Some time ago, I received a free review copy of Brian Peasland‘s recent book, Oracle RAC Performance Tuning.
First, a note on my RAC background: I spent 7 years on Oracle’s RAC Support team. When customers had an intractable RAC performance issue, I was on the other end of the “HELP!” line until it was resolved.
I made Brian’s acquaintance through the MOS RAC Support forum, where Brian stood out as a frequent poster who consistently gave well-thought-out, correct and informative responses. So I had high expectations when I sat down with his book. And I haven’t been disappointed. This book is a terrific resource for single-instance DBAs looking to come up to speed on RAC. It’ll also be useful to more experienced RAC DBAs who want to deepen their knowledge or who just have a thorny performance problem to solve.

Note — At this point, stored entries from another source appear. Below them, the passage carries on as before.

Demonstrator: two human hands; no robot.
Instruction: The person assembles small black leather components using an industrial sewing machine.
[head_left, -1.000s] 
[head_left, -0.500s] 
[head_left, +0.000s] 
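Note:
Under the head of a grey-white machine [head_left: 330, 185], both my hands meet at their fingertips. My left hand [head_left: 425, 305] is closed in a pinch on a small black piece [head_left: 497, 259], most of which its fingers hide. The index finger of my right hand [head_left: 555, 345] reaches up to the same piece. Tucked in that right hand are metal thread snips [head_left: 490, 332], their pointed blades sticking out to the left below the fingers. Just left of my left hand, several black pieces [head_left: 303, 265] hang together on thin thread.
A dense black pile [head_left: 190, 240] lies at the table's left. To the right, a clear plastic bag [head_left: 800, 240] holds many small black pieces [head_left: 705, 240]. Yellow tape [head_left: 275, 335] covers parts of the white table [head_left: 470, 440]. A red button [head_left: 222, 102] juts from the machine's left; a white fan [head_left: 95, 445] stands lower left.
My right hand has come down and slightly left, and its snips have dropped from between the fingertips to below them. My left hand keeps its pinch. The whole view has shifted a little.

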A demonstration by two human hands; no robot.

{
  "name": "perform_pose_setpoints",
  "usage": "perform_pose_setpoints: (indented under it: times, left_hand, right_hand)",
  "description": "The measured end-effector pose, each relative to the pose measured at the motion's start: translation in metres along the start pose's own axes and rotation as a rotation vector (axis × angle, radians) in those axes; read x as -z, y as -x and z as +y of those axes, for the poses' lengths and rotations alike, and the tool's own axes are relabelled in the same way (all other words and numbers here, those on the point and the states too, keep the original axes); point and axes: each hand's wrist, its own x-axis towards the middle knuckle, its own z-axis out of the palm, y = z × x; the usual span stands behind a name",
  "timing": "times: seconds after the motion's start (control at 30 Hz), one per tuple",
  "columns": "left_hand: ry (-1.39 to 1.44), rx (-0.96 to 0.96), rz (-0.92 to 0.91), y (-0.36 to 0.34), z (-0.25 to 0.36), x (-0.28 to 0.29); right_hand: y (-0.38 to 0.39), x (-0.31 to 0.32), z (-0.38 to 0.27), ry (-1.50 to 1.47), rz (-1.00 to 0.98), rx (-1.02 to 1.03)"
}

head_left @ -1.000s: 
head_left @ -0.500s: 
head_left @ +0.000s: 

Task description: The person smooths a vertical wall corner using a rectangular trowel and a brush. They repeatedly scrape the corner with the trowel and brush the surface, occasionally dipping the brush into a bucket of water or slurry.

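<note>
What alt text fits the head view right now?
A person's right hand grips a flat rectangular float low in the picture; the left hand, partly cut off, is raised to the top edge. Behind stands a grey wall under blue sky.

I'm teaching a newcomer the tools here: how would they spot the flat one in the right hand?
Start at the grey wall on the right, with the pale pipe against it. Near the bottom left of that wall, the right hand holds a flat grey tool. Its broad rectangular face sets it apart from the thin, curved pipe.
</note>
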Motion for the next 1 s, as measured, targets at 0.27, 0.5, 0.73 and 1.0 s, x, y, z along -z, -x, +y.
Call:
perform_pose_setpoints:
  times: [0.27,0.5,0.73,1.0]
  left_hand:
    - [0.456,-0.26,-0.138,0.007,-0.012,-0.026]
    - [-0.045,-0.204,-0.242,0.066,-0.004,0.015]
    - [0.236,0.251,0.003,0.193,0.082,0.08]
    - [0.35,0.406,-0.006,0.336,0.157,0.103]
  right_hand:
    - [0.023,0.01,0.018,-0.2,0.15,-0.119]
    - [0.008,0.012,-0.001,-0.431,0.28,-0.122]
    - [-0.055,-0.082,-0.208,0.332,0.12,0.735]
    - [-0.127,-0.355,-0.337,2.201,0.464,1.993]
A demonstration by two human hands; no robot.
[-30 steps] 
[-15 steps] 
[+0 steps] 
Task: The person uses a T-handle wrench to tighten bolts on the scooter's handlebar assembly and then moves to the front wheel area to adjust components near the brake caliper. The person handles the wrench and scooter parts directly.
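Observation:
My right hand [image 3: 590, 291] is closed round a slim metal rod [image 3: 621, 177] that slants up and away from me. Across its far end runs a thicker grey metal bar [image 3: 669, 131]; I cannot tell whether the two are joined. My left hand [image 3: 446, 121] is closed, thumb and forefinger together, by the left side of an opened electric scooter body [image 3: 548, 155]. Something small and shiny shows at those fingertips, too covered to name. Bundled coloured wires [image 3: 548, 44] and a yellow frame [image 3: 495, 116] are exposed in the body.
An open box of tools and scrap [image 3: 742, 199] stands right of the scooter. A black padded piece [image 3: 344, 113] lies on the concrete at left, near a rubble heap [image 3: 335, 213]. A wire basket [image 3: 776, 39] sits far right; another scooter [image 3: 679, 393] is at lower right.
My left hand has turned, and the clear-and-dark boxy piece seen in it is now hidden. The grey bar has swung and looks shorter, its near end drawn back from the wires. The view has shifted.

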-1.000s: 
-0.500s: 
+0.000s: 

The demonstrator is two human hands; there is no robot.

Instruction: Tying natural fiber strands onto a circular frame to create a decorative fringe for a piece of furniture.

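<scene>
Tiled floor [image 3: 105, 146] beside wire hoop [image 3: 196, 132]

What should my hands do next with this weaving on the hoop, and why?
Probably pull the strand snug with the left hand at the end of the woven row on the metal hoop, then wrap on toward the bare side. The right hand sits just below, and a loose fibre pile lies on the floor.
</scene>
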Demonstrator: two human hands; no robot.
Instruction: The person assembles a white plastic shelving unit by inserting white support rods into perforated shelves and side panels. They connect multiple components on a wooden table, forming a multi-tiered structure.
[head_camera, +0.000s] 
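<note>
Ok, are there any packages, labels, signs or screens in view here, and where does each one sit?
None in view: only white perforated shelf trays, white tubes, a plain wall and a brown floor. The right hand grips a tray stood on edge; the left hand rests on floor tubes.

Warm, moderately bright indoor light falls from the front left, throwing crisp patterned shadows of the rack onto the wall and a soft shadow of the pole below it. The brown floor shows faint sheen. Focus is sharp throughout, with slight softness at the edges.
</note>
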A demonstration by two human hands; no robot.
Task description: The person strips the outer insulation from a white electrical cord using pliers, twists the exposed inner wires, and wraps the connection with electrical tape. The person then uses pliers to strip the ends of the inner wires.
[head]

Many RAC books start out with an overview of RAC-specific physical architecture: the interconnect and the shared storage. Not this one. Brian leaps straight into what I consider the “hard” stuff: chapter 2 covers Cache Fusion and understanding RAC-specific wait events. I’ve spoken with many RAC DBAs who’d have a hard time telling me the difference between “gc cr block 2-way” and “gc current grant 3-way”. You really need to understand Oracle’s implementation of Cache Fusion to understand many of the RAC wait events, and Chapter 2 does a good job of explaining, using session tracing to step you through the waits. It might seem odd to start out with detailed explanations of wait events that many RAC DBAs will never see in the Top 10. But, a good understanding of Cache Fusion and the related wait events is really necessary to understand RAC-specific slowdowns. Subsequent chapters depend implicitly on this understanding: you can’t really understand interconnect tuning, for instance, unless you understand how the interconnect is used by Cache Fusion.
The book covers a full toolkit of testing utilities and tools as needed: Orion is introduced in the chapter on storage, and then a full chapter is devoted to the RAC Support Tools, another to AWR/ADDM/ASH, and another to benchmark utilities. There are also dozens of SQL scripts.
Another chapter to highlight is Chapter 14, a two-page summary at the end of the book that lists what Brian considers the central points. This is a mix of broad principles and RAC-specific “gotchas” that every RAC DBA should be aware of. I’d say that if you can read through Chapter 14 and say “I knew that” to each point, then you’ve got a good grasp of the essentials of RAC tuning.
Like others I’ve read in Burleson’s Oracle In-Focus series, this book would’ve benefited from a stronger copy editor. I was chagrined to see typos right on the back cover. But that’s a small quibble that doesn’t detract from an excellent book. If you’re a RAC DBA, this book deserves a place on your bookshelf.